[Work instruction]: Keep only the lines of the material below that contain the word "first". Copy those lines.

[Entries shown]:
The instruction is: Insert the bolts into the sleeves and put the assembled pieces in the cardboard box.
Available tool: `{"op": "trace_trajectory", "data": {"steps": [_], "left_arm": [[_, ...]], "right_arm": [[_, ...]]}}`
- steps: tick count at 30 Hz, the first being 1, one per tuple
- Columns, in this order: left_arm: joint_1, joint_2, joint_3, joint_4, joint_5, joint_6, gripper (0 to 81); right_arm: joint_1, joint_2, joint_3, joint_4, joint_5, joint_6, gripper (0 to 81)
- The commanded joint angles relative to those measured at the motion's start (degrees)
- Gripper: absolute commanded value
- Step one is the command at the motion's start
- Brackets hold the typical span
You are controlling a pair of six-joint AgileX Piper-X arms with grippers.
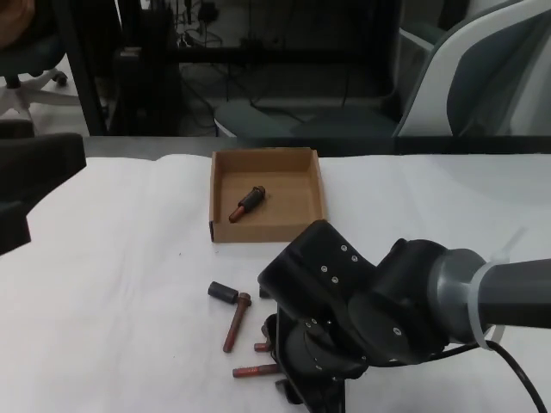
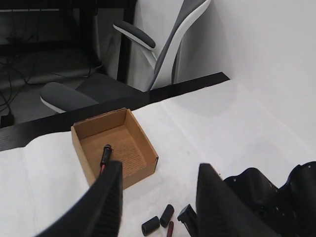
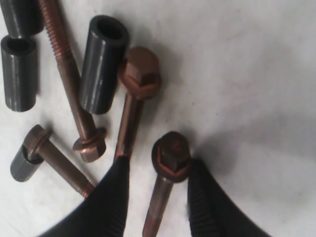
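A: Where is the right gripper (image 3: 160, 168) hanging?
B: Low over the loose parts that are lying on the white cloth (image 1: 103, 258). Its fingers (image 3: 111, 202) are standing a narrow way apart and straddling one bolt (image 3: 170, 155). One finger is touching that bolt's head. The other is sitting just clear of the shank, so nothing is being clamped.
A: What is lying around that bolt?
B: A second bolt (image 3: 138, 79) is lying just beside it, its shank's end meeting the other fingertip. A sleeve (image 3: 103, 64) is resting beside the second bolt's head, and a long bolt (image 3: 69, 79) is running along the sleeve's other side. A second sleeve (image 3: 19, 71) is lying near them, apart. A short bolt (image 3: 59, 163) is lying with a third sleeve (image 3: 20, 167) at its head; I cannot tell whether they are joining or just touching.
A: And the left gripper (image 2: 160, 170)?
B: It is hovering high above the cloth, well apart from the parts, with its fingers (image 2: 106, 207) spread wide and carrying nothing.
A: Where is the box (image 1: 258, 231) sitting?
B: On the cloth, beyond the loose parts, toward the cloth's far edge. One assembled piece (image 1: 245, 204) is lying on its floor, slanting across it.
A: What is showing beside the right arm (image 1: 370, 318) in the high view?
B: A sleeve and a few bolts are lying just beside it on the cloth.
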Motion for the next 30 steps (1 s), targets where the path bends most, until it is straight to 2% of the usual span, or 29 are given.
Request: {"op": "trace_trajectory", "data": {"steps": [1,30], "left_arm": [[-0.23,-0.25,-0.49,-0.73,-0.53,0.42,47.3],[-0.23,-0.25,-0.49,-0.73,-0.53,0.42,47.3]], "right_arm": [[-0.35,1.32,0.25,0.59,0.89,7.20,40.9],[-1.84,1.53,0.25,4.44,-7.64,9.75,40.9]]}}
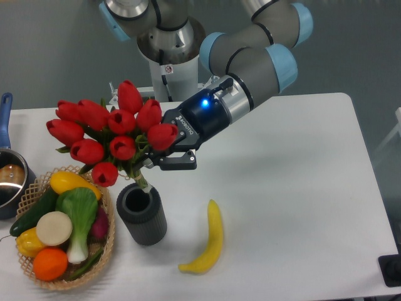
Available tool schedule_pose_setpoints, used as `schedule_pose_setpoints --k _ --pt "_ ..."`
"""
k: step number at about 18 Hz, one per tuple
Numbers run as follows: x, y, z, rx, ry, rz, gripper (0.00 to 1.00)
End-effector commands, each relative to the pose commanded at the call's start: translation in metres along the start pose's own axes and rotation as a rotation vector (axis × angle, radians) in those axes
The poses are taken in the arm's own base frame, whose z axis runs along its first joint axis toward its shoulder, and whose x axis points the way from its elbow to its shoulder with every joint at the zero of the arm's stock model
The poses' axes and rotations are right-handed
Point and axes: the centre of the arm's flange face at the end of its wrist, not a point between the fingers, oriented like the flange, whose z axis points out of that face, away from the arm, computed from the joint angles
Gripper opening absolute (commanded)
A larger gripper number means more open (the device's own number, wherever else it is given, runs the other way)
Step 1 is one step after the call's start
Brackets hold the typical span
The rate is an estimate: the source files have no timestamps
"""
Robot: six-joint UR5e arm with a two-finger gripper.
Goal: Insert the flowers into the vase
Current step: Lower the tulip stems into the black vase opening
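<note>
red tulip flowers (pixel 109 135) with dark green leaves hang tilted in the black two-finger gripper (pixel 164 162), clamped on their stems, whose ends enter the dark grey matte cylindrical vase (pixel 141 215); lowering, then releasing, seems next.

The vase (pixel 141 214) stood on the table (pixel 301 163), near its front left. The flowers (pixel 109 135) hung above it, leaning left, their stems reaching down into its hole. The gripper (pixel 164 159) was at the stems from the right, just above the vase. A basket (pixel 103 251) sat just left of the vase, holding vegetables. A pot (pixel 9 179) lay behind the basket at the left edge. A banana (pixel 208 241) lay right of the vase, apart from it.
</note>
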Motion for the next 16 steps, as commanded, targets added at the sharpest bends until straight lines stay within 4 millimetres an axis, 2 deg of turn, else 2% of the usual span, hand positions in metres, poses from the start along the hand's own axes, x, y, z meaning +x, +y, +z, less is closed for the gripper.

[Your response]:
- steps: tick count at 30 Hz, the first being 1, one per tuple
The poses are taken in the arm's own base frame, whose z axis runs along its first joint axis toward its shoulder, and whose x axis points the way from its elbow to its shoulder with every joint at the zero of the arm's stock model

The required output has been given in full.